4K tv via cat 6 and Ethernet managed POE switch

newbuild2020

Novice Member
Hi Folks

I have two x cat 6 cables going to each room in the house from a central comms room. I have a 48 Poe+ Ethernet switch in comms room and a sky Q box.

I want to send sky Q around to each tv and was going to use a cat 6 to hdmi (4k) transmitter from the sky box and receivers at each tv but from what I’ve read this won’t work as the cables need to be point to point or not through a switch. I’m assuming I need a proper AV matrix switch with x in and y out ports? Is this correct?

if so does anyone know of any 4k (50m or so) av matrix systems that are not more than £200 including transmitter and receivers?

Or if anyone can suggest anything else then great.

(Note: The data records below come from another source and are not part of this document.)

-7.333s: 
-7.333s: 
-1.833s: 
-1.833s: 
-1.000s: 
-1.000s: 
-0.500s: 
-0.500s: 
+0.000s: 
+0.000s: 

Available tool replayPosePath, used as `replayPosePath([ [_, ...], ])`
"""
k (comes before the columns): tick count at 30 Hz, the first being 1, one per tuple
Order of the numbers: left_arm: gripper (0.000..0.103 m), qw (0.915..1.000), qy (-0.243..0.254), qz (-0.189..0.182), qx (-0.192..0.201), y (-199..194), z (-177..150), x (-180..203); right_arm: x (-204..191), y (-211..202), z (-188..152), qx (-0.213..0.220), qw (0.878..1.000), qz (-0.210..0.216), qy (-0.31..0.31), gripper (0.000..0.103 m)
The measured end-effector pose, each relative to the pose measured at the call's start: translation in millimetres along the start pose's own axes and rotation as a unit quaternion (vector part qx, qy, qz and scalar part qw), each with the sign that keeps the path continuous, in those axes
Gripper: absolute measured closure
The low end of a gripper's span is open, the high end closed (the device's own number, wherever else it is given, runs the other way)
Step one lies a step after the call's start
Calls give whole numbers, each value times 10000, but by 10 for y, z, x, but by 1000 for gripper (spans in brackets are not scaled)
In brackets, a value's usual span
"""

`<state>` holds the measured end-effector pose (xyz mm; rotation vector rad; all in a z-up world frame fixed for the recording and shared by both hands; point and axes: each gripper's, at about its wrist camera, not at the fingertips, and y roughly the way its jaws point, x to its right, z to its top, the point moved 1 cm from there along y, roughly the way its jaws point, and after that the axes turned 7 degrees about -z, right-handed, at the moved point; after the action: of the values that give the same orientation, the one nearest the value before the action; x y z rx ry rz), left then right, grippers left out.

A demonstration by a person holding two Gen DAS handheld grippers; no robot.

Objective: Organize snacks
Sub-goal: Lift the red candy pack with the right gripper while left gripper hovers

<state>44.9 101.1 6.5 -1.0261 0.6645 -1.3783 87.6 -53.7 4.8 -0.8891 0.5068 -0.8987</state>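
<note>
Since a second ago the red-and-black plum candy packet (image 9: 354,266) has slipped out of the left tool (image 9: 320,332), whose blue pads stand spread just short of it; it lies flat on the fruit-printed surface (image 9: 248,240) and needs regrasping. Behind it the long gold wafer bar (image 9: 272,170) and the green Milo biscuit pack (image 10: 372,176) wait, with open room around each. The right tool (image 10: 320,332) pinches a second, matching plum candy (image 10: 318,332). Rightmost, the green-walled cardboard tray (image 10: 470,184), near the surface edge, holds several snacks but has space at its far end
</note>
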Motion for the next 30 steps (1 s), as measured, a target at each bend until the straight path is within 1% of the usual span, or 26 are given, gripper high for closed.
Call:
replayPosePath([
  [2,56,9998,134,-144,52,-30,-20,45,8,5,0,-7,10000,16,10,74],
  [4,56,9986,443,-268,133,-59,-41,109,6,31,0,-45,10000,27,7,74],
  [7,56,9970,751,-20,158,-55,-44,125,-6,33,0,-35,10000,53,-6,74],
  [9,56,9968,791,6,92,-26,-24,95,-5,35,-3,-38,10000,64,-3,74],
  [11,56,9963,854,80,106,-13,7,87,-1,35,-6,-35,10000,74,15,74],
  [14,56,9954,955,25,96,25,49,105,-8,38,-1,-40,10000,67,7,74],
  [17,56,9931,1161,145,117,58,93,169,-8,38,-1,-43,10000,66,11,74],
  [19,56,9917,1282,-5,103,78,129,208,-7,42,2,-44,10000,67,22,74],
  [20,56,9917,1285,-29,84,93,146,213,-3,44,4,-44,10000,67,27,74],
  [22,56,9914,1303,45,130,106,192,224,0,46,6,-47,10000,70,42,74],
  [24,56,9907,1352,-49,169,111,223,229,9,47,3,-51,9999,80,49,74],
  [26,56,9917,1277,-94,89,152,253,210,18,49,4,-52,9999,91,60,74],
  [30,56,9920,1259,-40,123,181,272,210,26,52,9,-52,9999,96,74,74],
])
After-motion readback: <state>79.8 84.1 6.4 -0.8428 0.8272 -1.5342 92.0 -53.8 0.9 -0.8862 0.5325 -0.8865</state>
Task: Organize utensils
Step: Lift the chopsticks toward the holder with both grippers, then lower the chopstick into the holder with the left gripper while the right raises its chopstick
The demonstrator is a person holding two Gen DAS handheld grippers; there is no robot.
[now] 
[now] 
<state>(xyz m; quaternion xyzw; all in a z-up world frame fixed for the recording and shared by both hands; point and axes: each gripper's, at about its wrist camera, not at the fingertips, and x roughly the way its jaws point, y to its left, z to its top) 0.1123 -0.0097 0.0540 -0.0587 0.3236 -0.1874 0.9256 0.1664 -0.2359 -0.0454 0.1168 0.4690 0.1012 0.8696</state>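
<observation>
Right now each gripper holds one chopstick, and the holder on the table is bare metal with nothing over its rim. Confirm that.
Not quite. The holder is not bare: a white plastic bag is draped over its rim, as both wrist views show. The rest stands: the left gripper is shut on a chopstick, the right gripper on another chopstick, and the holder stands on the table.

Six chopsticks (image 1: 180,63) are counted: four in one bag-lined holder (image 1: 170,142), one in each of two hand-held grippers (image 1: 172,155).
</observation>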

I could just buy a transmitter and receiver but that will only give me 1 sky tv connection.
Also I read that 2 cat 6 cables are better for hdmi. Does that mean there are transmitter and receivers that take two cat 6 instead of one?

greatcul for your help.

r
 
D

Deleted member 24354

Guest
I think with your budget you are not going to find anything. You realistically are going to need round 10x your budget, depending on how many TVs you wish to push out to. I would reach out to @Joe Fernand as this is really his area of expertise. But £200 for a 4k matrix or similar is almost certainly not going to happen.
 

newbuild2020

Novice Member
I think with your budget you are not going to find anything. You realistically are going to need round 10x your budget, depending on how many TVs you wish to push out to. I would reach out to @Joe Fernand as this is really his area of expertise. But £200 for a 4k matrix or similar is almost certainly not going to happen.
Thanks Mushii. Just trying to get cheapest (but decent) option as at the end of the build. Might be better with a basic splitter and using the 2 or 3 hdmi sources in the back of the tvs for other things if I need them (along with another splitter). It wouldn't be as clean as an AV matrix though.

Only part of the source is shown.